By Xing Wen | China Daily | Updated: 2019-09-18 08:30

Imbalance, a play by the Joli Vyann ensemble from the UK.[Photo provided to China Daily]

Thought-provoking stage productions abound at the second installment of Inside-Out Theater's Tech-Art Festival, Xing Wen reports.

To a backdrop of pulsating sounds, actors arrive onstage with beams of torchlight piercing the pitch-blackness. From just the wordless cast's body language and the myriad flashing lights in a plethora of different colors, surprisingly, it's easy for the audience to comprehend the experimental play's storyline.

The play, Light, is an original production of Ad Infinitum, an ensemble from Bristol in the United Kingdom.

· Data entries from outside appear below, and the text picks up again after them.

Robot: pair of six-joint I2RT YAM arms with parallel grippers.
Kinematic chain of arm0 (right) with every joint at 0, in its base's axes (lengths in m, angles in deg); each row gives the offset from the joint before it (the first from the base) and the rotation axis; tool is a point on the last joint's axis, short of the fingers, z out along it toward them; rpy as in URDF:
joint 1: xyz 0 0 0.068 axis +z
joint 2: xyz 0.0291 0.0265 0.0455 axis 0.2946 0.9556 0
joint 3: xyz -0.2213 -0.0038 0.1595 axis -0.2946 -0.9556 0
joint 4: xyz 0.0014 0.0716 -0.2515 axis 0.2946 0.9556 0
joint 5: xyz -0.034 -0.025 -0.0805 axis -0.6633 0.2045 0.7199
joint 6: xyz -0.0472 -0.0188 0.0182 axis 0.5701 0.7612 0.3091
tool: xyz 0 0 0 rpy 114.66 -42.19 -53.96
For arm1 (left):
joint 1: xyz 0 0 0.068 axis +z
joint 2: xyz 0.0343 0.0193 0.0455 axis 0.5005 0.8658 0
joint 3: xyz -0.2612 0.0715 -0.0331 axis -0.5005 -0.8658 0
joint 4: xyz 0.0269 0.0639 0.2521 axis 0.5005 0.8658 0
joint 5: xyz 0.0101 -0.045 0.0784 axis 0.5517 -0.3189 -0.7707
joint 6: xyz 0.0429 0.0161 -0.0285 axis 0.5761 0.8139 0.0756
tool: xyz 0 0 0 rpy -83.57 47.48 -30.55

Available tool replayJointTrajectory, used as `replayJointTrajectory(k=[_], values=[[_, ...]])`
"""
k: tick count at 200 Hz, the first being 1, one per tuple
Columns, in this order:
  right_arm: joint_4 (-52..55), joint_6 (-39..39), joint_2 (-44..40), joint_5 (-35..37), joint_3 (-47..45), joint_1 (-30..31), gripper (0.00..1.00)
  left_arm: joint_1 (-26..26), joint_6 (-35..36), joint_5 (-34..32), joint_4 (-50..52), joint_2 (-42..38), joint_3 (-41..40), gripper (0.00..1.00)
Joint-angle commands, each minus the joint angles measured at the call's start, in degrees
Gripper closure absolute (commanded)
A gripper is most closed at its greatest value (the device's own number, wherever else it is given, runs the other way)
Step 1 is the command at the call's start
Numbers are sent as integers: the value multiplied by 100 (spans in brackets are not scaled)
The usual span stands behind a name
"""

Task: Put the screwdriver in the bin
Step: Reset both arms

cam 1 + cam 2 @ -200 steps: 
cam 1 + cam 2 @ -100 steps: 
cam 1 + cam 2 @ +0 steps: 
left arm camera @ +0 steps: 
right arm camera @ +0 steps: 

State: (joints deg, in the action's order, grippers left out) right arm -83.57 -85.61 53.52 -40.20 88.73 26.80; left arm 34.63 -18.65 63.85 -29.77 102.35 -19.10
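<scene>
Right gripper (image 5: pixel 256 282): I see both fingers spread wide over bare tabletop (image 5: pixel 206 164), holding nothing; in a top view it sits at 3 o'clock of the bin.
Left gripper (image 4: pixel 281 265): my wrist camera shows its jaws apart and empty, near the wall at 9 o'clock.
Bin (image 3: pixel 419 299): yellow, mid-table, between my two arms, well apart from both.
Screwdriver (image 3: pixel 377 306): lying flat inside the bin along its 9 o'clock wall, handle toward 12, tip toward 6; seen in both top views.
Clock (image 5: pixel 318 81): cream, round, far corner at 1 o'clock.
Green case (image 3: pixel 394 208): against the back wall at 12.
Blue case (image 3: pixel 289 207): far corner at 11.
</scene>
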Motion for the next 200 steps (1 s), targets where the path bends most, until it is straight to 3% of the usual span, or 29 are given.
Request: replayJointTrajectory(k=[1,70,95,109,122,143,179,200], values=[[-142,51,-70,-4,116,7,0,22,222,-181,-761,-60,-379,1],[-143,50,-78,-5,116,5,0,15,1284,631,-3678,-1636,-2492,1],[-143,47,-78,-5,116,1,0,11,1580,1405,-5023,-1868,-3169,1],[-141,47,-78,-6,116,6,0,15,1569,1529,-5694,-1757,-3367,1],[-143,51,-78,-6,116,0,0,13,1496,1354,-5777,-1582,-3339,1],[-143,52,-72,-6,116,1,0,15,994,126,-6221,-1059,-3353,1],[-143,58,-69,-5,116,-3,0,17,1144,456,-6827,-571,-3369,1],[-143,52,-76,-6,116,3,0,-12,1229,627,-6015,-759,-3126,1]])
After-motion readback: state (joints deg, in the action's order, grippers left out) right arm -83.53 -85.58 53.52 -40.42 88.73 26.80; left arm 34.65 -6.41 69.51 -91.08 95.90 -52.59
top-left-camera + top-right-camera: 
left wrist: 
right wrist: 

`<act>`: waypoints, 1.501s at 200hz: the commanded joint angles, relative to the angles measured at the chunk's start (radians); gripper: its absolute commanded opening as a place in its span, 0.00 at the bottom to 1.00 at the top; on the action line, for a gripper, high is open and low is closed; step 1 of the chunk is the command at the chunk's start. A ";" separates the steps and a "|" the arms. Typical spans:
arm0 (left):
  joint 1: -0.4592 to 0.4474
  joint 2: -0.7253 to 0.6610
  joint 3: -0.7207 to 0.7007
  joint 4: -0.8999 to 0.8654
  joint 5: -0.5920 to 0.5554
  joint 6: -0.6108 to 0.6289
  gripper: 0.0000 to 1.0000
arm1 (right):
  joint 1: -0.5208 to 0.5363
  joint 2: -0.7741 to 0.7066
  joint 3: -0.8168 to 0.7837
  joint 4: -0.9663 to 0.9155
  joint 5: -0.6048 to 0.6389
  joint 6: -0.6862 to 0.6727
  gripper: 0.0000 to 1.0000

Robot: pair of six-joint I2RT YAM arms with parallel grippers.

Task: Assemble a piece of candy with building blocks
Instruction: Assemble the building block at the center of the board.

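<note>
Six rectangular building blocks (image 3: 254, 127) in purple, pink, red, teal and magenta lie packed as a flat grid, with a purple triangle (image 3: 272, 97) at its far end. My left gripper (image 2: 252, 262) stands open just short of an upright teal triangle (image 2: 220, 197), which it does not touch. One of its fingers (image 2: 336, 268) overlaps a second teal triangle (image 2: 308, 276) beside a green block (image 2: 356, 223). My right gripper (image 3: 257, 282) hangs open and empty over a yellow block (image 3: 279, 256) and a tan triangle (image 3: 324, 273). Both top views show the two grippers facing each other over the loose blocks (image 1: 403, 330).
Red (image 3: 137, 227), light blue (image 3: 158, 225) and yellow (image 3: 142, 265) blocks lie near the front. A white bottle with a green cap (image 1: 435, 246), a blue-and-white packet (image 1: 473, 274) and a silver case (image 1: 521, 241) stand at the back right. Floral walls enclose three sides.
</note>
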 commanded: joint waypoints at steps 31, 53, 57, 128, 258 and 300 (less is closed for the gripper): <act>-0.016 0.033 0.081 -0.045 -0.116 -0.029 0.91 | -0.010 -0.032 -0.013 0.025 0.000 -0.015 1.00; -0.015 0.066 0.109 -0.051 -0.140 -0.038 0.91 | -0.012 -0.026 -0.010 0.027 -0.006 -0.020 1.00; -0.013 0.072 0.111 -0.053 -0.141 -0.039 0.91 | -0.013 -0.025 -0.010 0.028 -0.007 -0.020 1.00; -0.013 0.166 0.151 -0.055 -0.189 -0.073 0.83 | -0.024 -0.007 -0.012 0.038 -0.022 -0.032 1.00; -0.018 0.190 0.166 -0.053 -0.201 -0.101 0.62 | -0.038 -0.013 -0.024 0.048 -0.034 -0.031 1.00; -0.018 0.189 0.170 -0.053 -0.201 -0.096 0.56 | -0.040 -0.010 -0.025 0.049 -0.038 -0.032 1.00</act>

Inspired by the former US National Security Agency operative Edward Snowden's shocking revelations about the Prism surveillance program, the drama troupe uses innovative storytelling and experimental styles to conjure the image of a dystopian future, where a totalitarian regime monitors the thoughts of its citizens through high-tech implants. It's designed to provoke the audience into thinking about the consequences that can stem from the misapplication of science and technology.

Recently, the play was staged at the Inside-Out Theater in Beijing's Haidian district as a part of the venue's second Tech-Art Festival, which ran from Sept 5 to 15.

During the 10-day event, audiences watched domestic and foreign theater works, all focusing on how people's daily lives have been, and will be, influenced by the development of science and technology, especially the rapid growth of digital media.

The event enabled attendees to join silent disco parties, dance workshops, a physical theater master class or various salons where playwrights, directors and data engineers shared their reflections on the connection between science and art.

Located close to Zhongguancun Science Park, the theater launched the festival in a bid to explore the practicality of cooperating with high-tech service providers to create more science-themed art.

"By associating with such a trending topic, the festival also helps to expand our reach among younger generations," says Man Ding, artistic director of the theater.